There's only so far I can push an image like this. Another thing that I am doing, in a way, is painting in gloss. Some of these areas up here, when I hit them with more light they end up looking slippery. They look like they have been worn. They look like water has been running down them maybe. So I am not just painting light; I am painting geologic time, changing the geologic history. CS6 will have a Geologic History brush which we will do that for you.
So I am just going to add some of this in here. Incidentally, that's not true. I don't know what's in CS6. If you believed that there was going to be a Geologic History brush, then I have an old copy of such Photoshop you might want to buy. All right, now I am going to turn this off again. I am looking at this area here that I just went over, and I am liking that better, look at this area here, liking that better. This is a very, very powerful effect, and again, it's one that I use in a lot of black-and-white images.
Let's take a quick look at some of these, and you can get a better sense of what I did. I first did my black-and-white conversion, which didn't involve a lot of toning there. I then hit it with global adjustments that plunged a lot of this stuff into shadow.
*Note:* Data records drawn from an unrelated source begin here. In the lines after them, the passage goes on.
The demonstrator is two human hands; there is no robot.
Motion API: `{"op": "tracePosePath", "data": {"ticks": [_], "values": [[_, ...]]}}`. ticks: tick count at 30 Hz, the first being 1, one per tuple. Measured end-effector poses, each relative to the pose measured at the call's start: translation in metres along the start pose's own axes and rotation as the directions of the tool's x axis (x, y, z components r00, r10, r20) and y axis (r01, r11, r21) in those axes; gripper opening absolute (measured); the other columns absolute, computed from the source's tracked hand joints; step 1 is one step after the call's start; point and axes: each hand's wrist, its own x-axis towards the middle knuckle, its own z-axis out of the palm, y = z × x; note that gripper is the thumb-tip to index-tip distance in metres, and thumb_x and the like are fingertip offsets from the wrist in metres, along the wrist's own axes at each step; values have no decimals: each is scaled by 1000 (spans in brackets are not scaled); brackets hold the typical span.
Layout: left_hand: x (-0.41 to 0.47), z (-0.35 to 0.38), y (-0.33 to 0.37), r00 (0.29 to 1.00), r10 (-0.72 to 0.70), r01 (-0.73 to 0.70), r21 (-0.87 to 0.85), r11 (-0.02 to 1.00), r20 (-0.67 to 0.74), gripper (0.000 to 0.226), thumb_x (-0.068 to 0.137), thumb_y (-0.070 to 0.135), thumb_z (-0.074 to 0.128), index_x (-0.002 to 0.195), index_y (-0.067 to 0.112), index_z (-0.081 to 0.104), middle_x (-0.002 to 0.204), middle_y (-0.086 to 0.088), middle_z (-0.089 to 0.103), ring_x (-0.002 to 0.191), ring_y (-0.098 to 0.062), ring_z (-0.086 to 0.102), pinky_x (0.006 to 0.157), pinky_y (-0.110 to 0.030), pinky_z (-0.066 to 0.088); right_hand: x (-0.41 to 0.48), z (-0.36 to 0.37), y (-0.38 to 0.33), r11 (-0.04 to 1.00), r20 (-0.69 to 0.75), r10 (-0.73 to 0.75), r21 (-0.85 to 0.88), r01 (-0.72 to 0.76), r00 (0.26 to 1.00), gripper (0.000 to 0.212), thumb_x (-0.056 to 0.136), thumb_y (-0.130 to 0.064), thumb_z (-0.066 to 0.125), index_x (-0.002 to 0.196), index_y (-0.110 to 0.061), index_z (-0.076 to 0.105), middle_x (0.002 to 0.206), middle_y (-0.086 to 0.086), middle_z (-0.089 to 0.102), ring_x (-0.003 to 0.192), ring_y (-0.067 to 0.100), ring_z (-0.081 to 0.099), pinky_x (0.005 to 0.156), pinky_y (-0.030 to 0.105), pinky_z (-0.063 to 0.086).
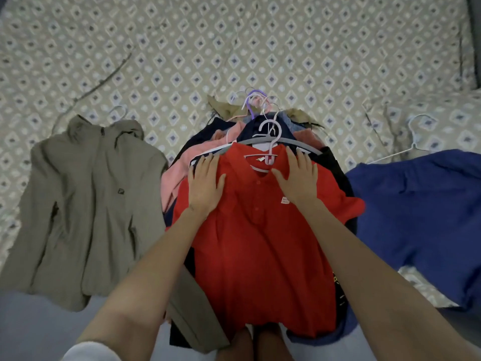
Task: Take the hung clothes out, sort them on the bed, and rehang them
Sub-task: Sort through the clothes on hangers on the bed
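Closest to the person, the hem of the red polo shirt [260, 243] hangs over the near edge of the bed, and both bare forearms pass above it. The shirt lies on top of the pile of clothes [182, 162], with its long axis going straight away from the person: hem near, collar far. The left hand [205, 183] rests flat on the left shoulder of the shirt and the right hand [299, 178] on the right shoulder. The fingers [294, 157] of both hands are straight and spread; they press the cloth and grip nothing. Between the hands, just beyond the fingertips, the pale hanger [270, 152] sits in the collar, its hook pointing away from the person. I judge that the right hand is a little nearer to the hook, so it is the easier hand for taking it. Left of the pile a grey-green jacket [91, 199] lies alone, and on the right lies a blue garment [421, 217]. More hanger hooks stick out behind the pile, and beyond them is the patterned bed cover [234, 48].
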Motion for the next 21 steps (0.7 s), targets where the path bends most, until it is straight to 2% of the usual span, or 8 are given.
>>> {"op": "tracePosePath", "data": {"ticks": [3,5,8,12,15,17,21], "values": [[11,10,-2,997,15,-17,-20,1000,-76,49,96,33,41,138,12,53,134,-9,57,127,-28,49,111,-50,32,9,10,4,1000,4,20,-3,-20,1000,70,98,-53,44,155,-23,18,161,9,21,149,28,13,120,50,7],[14,12,1,994,7,-11,-34,999,-106,45,97,33,40,134,13,56,128,-7,60,119,-28,52,106,-47,34,12,15,6,1000,-34,2,-5,-2,999,69,97,-51,47,154,-20,23,154,11,34,145,30,25,120,51,14],[19,13,3,997,-27,27,-5,1000,-74,42,98,36,38,127,15,60,117,-6,62,109,-30,53,100,-46,34,11,18,7,1000,-100,-19,-18,17,995,67,96,-49,52,150,-13,34,138,14,50,130,33,43,113,51,28],[16,7,10,999,-6,6,1,1000,-35,36,96,34,44,115,10,64,109,-8,67,106,-29,59,101,-50,32,5,9,4,1000,-109,6,-8,-7,994,65,93,-49,58,136,-2,46,124,19,55,115,37,51,105,50,37],[9,-7,13,998,52,-51,-17,999,22,24,98,27,53,109,10,65,103,-6,67,104,-29,59,101,-49,34,-4,-7,2,1000,-71,10,-1,-10,997,57,93,-49,57,125,-2,51,116,18,56,107,36,51,90,43,41],[4,-20,14,996,83,-79,-99,992,38,18,96,24,56,103,9,65,96,-7,66,97,-30,59,91,-47,43,-14,-19,1,999,-50,-7,-43,5,999,51,95,-51,54,115,-4,54,110,17,57,101,35,52,79,42,42],[-20,-58,28,988,143,-128,-215,968,54,39,97,37,38,107,9,64,97,-7,65,92,-27,61,79,-45,50,-49,-48,2,994,-100,-105,-22,104,989,45,92,-54,56,88,-10,52,88,14,59,83,35,56,64,38,34]]}}
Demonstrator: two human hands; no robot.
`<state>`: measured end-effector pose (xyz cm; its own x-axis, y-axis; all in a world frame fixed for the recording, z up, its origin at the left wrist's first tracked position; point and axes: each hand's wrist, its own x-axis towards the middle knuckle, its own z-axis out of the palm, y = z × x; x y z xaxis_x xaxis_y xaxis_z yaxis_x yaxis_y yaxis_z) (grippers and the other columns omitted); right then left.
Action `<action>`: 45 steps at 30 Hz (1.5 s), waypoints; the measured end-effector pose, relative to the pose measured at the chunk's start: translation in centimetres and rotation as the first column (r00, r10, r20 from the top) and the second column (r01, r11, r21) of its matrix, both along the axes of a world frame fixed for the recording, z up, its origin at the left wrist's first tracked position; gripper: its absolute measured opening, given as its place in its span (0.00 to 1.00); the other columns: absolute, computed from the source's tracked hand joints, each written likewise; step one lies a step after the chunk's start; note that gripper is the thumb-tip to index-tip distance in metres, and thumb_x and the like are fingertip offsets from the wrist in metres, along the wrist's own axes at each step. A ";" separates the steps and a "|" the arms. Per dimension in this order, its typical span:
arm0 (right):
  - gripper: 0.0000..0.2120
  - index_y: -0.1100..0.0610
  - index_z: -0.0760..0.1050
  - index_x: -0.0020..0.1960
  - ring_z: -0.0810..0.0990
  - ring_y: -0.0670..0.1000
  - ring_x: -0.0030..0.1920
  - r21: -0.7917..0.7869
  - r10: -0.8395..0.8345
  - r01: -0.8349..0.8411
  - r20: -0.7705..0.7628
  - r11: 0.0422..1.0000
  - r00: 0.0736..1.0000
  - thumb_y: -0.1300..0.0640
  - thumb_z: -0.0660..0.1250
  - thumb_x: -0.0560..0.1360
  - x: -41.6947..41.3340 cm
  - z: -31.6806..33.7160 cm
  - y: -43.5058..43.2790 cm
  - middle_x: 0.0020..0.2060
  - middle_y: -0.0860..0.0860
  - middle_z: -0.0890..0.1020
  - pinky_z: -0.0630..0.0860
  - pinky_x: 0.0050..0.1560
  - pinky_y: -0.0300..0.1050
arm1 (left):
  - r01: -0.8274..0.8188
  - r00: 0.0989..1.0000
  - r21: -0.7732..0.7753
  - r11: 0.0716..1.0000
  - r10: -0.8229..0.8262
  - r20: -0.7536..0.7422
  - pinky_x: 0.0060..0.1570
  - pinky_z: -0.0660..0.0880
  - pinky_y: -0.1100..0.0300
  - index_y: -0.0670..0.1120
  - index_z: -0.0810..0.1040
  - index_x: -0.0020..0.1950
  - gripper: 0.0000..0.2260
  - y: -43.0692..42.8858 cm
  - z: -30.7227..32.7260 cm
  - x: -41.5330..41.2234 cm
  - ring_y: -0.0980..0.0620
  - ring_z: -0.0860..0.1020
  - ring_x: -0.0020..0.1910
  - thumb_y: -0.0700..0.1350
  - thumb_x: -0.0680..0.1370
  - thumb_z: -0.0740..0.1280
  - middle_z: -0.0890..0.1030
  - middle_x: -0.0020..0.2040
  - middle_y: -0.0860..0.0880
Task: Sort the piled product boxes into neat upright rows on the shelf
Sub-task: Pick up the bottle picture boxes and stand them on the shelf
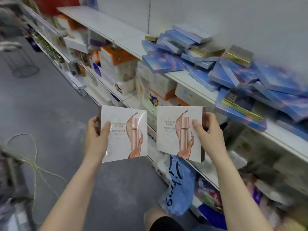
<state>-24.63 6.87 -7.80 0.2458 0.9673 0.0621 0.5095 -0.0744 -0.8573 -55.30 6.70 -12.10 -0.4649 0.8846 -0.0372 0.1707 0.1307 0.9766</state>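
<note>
Here, hands point(95, 138) point(209, 139) grip boxes point(123, 144) point(173, 140) by outer edges.

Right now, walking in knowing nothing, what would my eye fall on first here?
The left hand grips one white box and the right hand a matching white box, held side by side in the middle. Up right, blue boxes and a few gold boxes lie jumbled on the white shelf.

I see the left box point(124, 133) and right box point(179, 132), both white with a rose-copper bottle and swirl. On the white shelf point(106, 25), the piled boxes point(221, 75) are blue clouded with pink, some gold-edged. Below the shelf, a blue bag point(179, 185) has dark lettering, and the floor point(50, 100) is grey.
</note>
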 end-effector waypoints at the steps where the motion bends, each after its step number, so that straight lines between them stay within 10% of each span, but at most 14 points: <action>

Trees are wonderful things for black-and -white because they're round, so they get these beautiful gradients of light across those, so I painted highlights on the bright sides of the trees, and I painted shadows on the dark side. And I did the shadows just by making a Levels adjustment layer that went to darker, and then just painted those into those areas.
Here, I went in some places, and painted very thin little bits of highlight on certain pieces of bark and not on others. They're really going through and exaggerating certain highlights and exaggerating certain shadows. Same thing here, although not to the same degree; this image is pretty good just in a straight conversion. So very powerful tool, something you want to think about with your black-and- white conversions, is localized painting of light and shadow.